[PATCH v8 2/4] ethdev: introduce protocol hdr based buffer split

Andrew Rybchenko andrew.rybchenko at oktetlabs.ru
Thu Oct 6 12:11:52 CEST 2022


On 10/6/22 02:18, Yuan Wang wrote:
> Currently, Rx buffer split supports length based split. With Rx queue
> offload RTE_ETH_RX_OFFLOAD_BUFFER_SPLIT enabled and Rx packet segment
> configured, PMD will be able to split the received packets into
> multiple segments.
> 
> However, length based buffer split is not suitable for NICs that do split
> based on protocol headers. Given an arbitrarily variable length in Rx
> packet segment, it is almost impossible to pass a fixed protocol header to
> driver. Besides, the existence of tunneling results in the composition of
> a packet is various, which makes the situation even worse.
> 
> This patch extends current buffer split to support protocol header based
> buffer split.
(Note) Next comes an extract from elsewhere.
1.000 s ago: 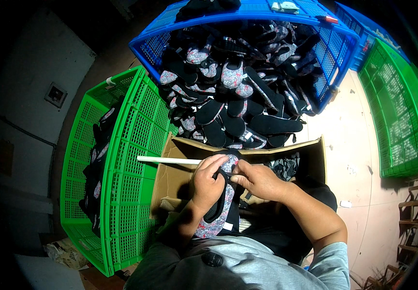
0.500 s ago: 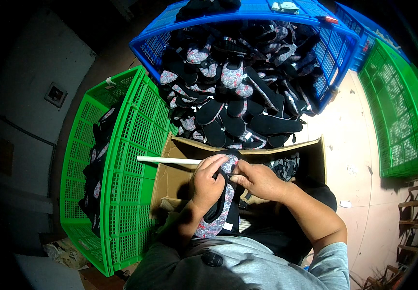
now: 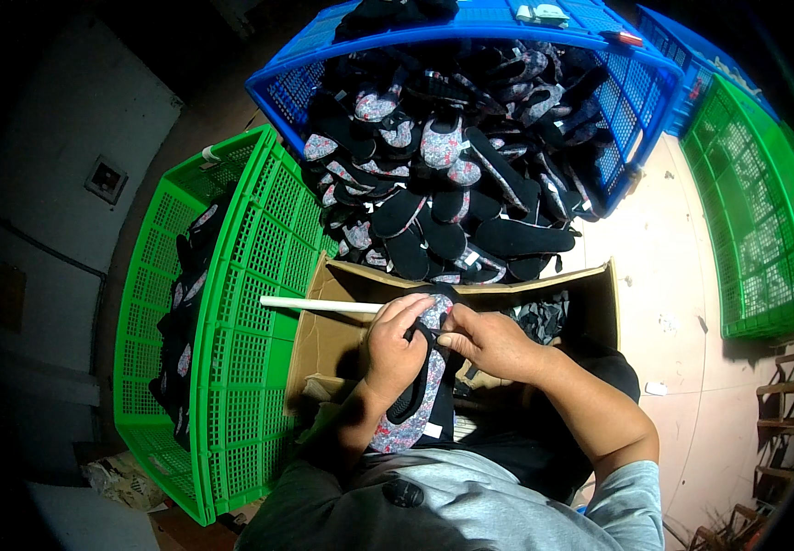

A new proto_hdr field is introduced in the reserved field
> of rte_eth_rxseg_split structure to specify protocol header. The proto_hdr
> field defines the split position of packet, splitting will always happen
> after the protocol header defined in the Rx packet segment. When Rx queue
> offload RTE_ETH_RX_OFFLOAD_BUFFER_SPLIT is enabled and corresponding
> protocol header is configured, driver will split the ingress packets into
> multiple segments.
> 
> Examples for proto_hdr field defines:
> To split after ETH-IPV4-UDP, it should be defined as
> proto_hdr = RTE_PTYPE_L2_ETHER | RTE_PTYPE_L3_IPV4_EXT_UNKNOWN |
>              RTE_PTYPE_L4_UDP
> 
> For inner ETH-IPV4-UDP, it should be defined as
> proto_hdr = RTE_PTYPE_TUNNEL_GRENAT | RTE_PTYPE_INNER_L2_ETHER |
>              RTE_PTYPE_INNER_L3_IPV4_EXT_UNKNOWN | RTE_PTYPE_INNER_L4_UDP
> 
> If the protocol header is repeated with the previously defined one,
> the repeated part can be omitted. For example, split after ETH, ETH-IPV4
> and ETH-IPV4-UDP, it should be defined as
> proto_hdr0 = RTE_PTYPE_L2_ETHER
> proto_hdr1 = RTE_PTYPE_L3_IPV4_EXT_UNKNOWN
> proto_hdr2 = RTE_PTYPE_L4_UDP

Ack

> 
> struct rte_eth_rxseg_split {
>          struct rte_mempool *mp; /* memory pools to allocate segment from */
>          uint16_t length; /* segment maximal data length,
>                              configures split point */
>          uint16_t offset; /* data offset from beginning
>                              of mbuf data buffer */
>          /**
> 	 * Proto_hdr defines a bit mask of the protocol sequence as
>           * RTE_PTYPE_*, configures split point. The last RTE_PTYPE*
>           * in the mask indicates the split position.
>           * If one protocol header is defined to split packets into two
>           * segments, for non-tunneling packets, the complete protocol
>           * sequence should be defined.
>           * For tunneling packets, for simplicity,
>           * only the tunnel and inner part of comple protocol sequence
>           * is required.
>           * If several protocol headers are defined to split packets into
>           * multi-segments, the repeated parts of adjacent segments
>           * should be omitted.
> 	 */
>          uint32_t proto_hdr;
> };

Sorry, but I see no reason to repeat in the descrtion.
What is the purpose of the duplication?

> 
> If protocol header split can be supported by a PMD, the
> rte_eth_buffer_split_get_supported_hdr_ptypes function can
> be use to obtain a list of these protocol headers.
> 
> For example, let's suppose we configured the Rx queue with the
> following segments:
>          seg0 - pool0, proto_hdr0=RTE_PTYPE_L2_ETHER | RTE_PTYPE_L3_IPV4,
>                 off0=2B
>          seg1 - pool1, proto_hdr1=RTE_PTYPE_L4_UDP, off1=128B
>          seg2 - pool2, off1=0B
> 
> The packet consists of ETH_IPV4_UDP_PAYLOAD will be split like
> following:
>          seg0 - ipv4 header @ RTE_PKTMBUF_HEADROOM + 2 in mbuf from pool0
>          seg1 - udp header @ 128 in mbuf from pool1
>          seg2 - payload @ 0 in mbuf from pool2
> 
> Note: NIC will only do split when the packets exactly match all the
> protocol headers in the segments. For example, if ARP packets received
> with above config, the NIC won't do split for ARP packets since
> it does not contains ipv4 header and udp header. These packets will be put

ipv4 -> IPv4, udp -> UDP.

> into the last valid mempool, with zero offset.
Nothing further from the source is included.